Within the rectum and anus, there are cushions of vascular and connective tissue which provides sensory information. Haemorrhoids are the enlargement or displacement of this tissue that leads to the problem. Can occur at any age, mid-teens onwards but the prevalence increases with age and is very common in pregnancy. 

Internal haemorrhoids arise above the pectinate (dentate) line whilst external haemorrhoids arise below the dentate line. Internal haemorrhoids are more likely to cause symptoms and are more likely to prolapse. They are classified into four degrees: 1st Degree: project into lumen but don't prolapse. 2nd Degree: prolapse on straining but return spontaneously. 3rd Degree: prolapse and have to be manually returned. 4th Degree: prolapse and cannot be returned.

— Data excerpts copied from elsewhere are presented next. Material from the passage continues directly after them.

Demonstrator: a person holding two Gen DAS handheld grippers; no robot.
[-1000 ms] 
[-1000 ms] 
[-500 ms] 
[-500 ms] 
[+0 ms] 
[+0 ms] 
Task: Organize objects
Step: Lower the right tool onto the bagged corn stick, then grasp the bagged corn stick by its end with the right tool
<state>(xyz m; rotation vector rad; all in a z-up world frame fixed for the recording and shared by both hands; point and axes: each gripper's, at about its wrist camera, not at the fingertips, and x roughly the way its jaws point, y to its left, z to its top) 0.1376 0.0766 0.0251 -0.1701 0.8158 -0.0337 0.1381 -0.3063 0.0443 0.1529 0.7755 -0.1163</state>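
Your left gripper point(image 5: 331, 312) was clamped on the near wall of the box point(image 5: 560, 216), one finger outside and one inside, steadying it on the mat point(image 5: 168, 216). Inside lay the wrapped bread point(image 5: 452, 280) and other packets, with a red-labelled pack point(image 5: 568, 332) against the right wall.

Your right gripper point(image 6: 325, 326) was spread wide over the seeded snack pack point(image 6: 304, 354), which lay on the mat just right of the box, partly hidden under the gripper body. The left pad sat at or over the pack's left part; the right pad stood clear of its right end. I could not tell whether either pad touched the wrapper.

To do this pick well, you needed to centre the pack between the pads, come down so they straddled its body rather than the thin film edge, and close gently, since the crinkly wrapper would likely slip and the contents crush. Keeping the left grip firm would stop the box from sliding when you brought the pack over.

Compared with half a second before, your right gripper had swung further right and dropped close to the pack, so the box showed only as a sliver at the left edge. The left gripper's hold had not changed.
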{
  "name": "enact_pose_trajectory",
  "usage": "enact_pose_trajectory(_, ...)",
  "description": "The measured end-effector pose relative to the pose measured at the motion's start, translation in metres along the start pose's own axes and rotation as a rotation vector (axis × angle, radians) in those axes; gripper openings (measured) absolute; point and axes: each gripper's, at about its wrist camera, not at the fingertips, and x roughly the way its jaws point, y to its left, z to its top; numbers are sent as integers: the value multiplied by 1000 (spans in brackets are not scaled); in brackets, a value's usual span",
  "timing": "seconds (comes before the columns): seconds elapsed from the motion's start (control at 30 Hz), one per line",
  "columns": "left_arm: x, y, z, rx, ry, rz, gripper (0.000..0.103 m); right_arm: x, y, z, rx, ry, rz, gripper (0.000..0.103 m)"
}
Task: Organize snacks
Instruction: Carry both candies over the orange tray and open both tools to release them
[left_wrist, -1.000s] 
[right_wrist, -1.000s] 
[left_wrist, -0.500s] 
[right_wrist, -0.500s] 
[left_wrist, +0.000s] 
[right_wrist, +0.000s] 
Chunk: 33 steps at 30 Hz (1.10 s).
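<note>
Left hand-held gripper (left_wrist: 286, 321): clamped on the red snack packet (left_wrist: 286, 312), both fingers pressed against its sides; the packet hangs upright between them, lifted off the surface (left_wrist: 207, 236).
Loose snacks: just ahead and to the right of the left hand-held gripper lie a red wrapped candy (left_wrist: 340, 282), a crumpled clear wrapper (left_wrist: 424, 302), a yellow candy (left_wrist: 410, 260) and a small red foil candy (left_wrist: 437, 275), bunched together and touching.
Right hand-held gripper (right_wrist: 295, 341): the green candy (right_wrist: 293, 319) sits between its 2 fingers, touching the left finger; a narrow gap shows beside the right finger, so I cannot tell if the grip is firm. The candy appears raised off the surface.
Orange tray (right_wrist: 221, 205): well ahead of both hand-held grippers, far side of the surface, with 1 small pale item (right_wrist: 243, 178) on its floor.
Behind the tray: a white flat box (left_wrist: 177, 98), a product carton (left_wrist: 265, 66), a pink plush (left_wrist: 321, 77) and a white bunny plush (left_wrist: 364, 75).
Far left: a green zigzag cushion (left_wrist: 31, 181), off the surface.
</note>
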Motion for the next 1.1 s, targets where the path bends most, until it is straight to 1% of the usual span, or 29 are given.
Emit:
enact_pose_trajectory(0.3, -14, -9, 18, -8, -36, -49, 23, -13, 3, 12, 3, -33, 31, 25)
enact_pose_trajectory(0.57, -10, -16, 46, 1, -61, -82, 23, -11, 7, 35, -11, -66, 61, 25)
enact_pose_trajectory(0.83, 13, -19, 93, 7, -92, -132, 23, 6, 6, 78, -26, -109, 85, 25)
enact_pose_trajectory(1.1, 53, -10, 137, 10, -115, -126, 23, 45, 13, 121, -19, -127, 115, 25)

External haemorrhoids have a few symptoms unless they thrombose which is extremely painful.

Symptoms: bleeding (fresh blood on toilet paper), irritation, discomfort following defecation, mucus associated with stool and faecal incontinence (3rd and 4th-degree haemorrhoids only).

Rare Symptoms: ulceration, maceration of the tissues, ischaemia, gangrene and anaemia.

Referral Symptoms: first presentation of symptoms, unintentional weight loss, fatigue, altered bowel habit, painful haemorrhoids, melaena/large volume bleeding and 3rd/4th degree with bad symptoms.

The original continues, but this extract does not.